三菱商事は、革新的な脱炭素技術の社会実装を加速させるBreakthrough Energy Catalyst(ブレイクスルーエナジーカタリスト、以下「BEC」)への出資参画することを発表した。

なお、三菱商事は1億ドルの出資を通じ、アジア域内の企業として初めてBECに参画するとのことだ。

Breakthrough Energy組織構造

BECは世界的な篤志家であるビル・ゲイツ氏が2015年に設立した、脱炭素に関する投資および慈善活動などを行うBreakthrough Energyが新たに開始した取り組み。

研究開発を終えた脱炭素に資する技術を用いた個別プロジェクトへの投資などを行い、脱炭素事業の社会実装を加速させるという。
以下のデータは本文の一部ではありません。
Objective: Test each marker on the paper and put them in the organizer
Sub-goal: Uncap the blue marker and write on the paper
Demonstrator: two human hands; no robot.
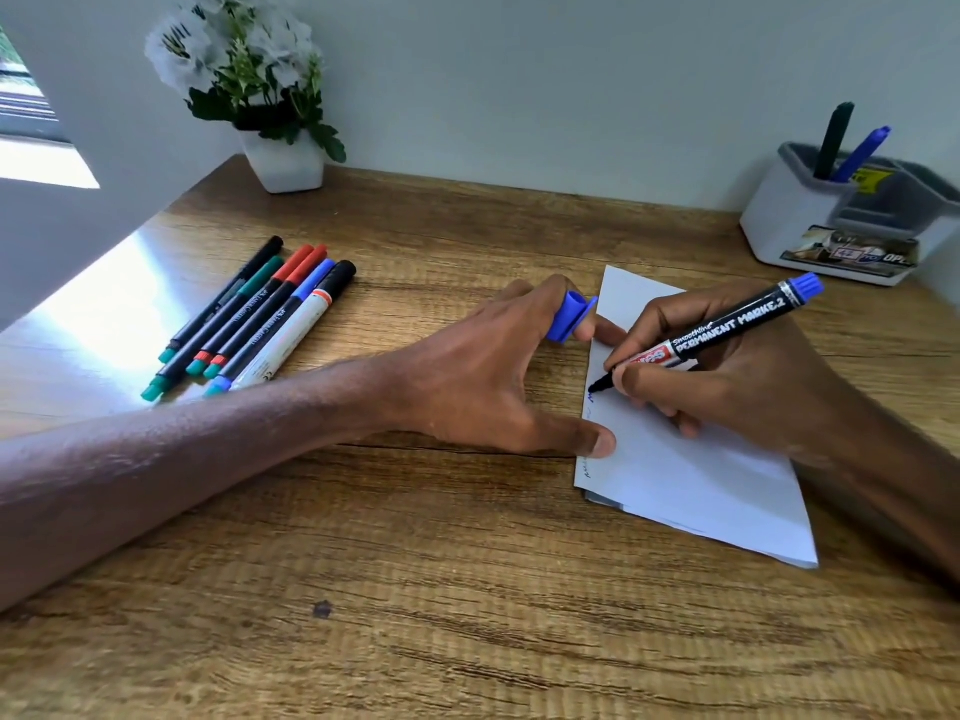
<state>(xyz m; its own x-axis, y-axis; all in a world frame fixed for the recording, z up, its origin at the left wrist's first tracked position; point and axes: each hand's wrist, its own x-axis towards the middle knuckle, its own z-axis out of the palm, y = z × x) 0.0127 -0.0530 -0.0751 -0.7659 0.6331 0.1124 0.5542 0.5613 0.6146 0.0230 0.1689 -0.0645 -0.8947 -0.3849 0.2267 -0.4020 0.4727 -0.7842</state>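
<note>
My right hand [737,376] grips a black permanent marker [727,330] with a blue end, its tip touching the white paper [701,475] near the left edge, where short blue scribbles show. My left hand [498,376] holds the marker's blue cap [569,317] between its fingers while thumb and fingertip press on the paper's left edge. Several capped markers [254,317] in black, green, red and blue lie side by side at the left. The white and grey organizer [800,220] stands at the back right with a dark marker [834,140] and a blue marker [865,153] upright in it.
A white pot of white flowers [283,161] stands at the back left against the wall. The wooden desk [415,589] stretches toward me. Bright window light falls on the desk's left side.
</note>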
三菱商事は、2021年10月に「カーボンニュートラル社会に向けたロードマップ」を策定し、温室効果ガス排出量の削減目標やEX(エネルギー・トランスフォーメーション)関連投資に関する方針を公表。

資源・エネルギーを始めとする様々な事業に携わってきた当事者として、地球規模の共通課題であるカーボンニュートラル社会実現に取り組んでいるとしている。
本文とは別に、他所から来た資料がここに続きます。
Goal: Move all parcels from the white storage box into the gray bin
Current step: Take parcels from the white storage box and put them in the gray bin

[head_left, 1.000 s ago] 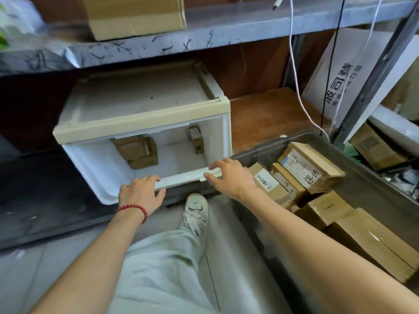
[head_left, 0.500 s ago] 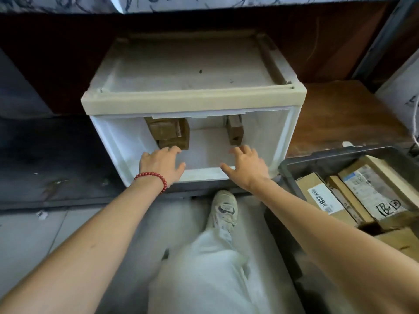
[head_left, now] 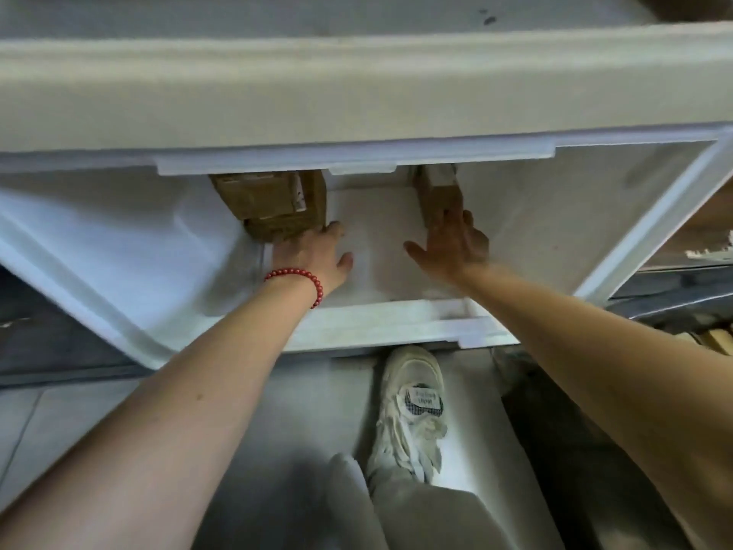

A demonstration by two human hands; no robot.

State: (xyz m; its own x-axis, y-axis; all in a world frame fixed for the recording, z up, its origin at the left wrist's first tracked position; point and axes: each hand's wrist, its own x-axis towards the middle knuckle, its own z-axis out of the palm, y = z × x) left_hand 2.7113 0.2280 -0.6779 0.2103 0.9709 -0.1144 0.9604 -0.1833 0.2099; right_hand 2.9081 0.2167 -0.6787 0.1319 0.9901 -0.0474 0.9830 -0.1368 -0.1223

同社は、再生エネルギー事業や水素・アンモニア・メタネーションなどを活用した次世代エネルギーの導入検討などに着手しているものの、全世界的な課題であるカーボンニュートラル社会への移行・実現には、新技術とイノベーションの活用が必要不可欠と認識しているという。

BECは、民間企業・慈善団体からの資金供給に加え、グリーン製品需要家による製品引取支援、更には政府機関からの支援を有機的に結び付ける“Catalyst(触媒)”となり、カーボンニュートラル社会を実現する為に必要な商業化直前の革新的な脱炭素技術を用いたスケールアップ・プロジェクトを支援する枠組みを構築。

注力分野は、(1)クリーン水素製造(及び水素関連インフラ)、(2)長期エネルギー貯蔵、(3)持続可能航空燃料(Sustainable Aviation Fuel)、および(4)直接空気回収(Direct Air Capture)の4分野で、将来的には脱炭素化に重要なその他技術にも対象領域を拡張していく事を想定しているとのことだ。

これらの対象領域は、同社が進めるEX戦略、および「カーボンニュートラル社会に向けたロードマップ」を具体化させていく上で極めて重要な技術だとしている。

同社は、BECへの参画を通じてカーボンニュートラル社会への移行・実現を支える技術革新の普及を支援し、人々の暮らしへの安心を損なうことなく、環境負荷の更なる軽減を実現したいと考えているという。

同社が有する日本・アジア地域での知見やネットワークを最大限活用し、鉄鋼・航空・金融・エネルギーなど幅広い分野における他の参画企業と共に、BECの価値向上、カーボンニュートラル社会への移行・実現に貢献していくとのことだ。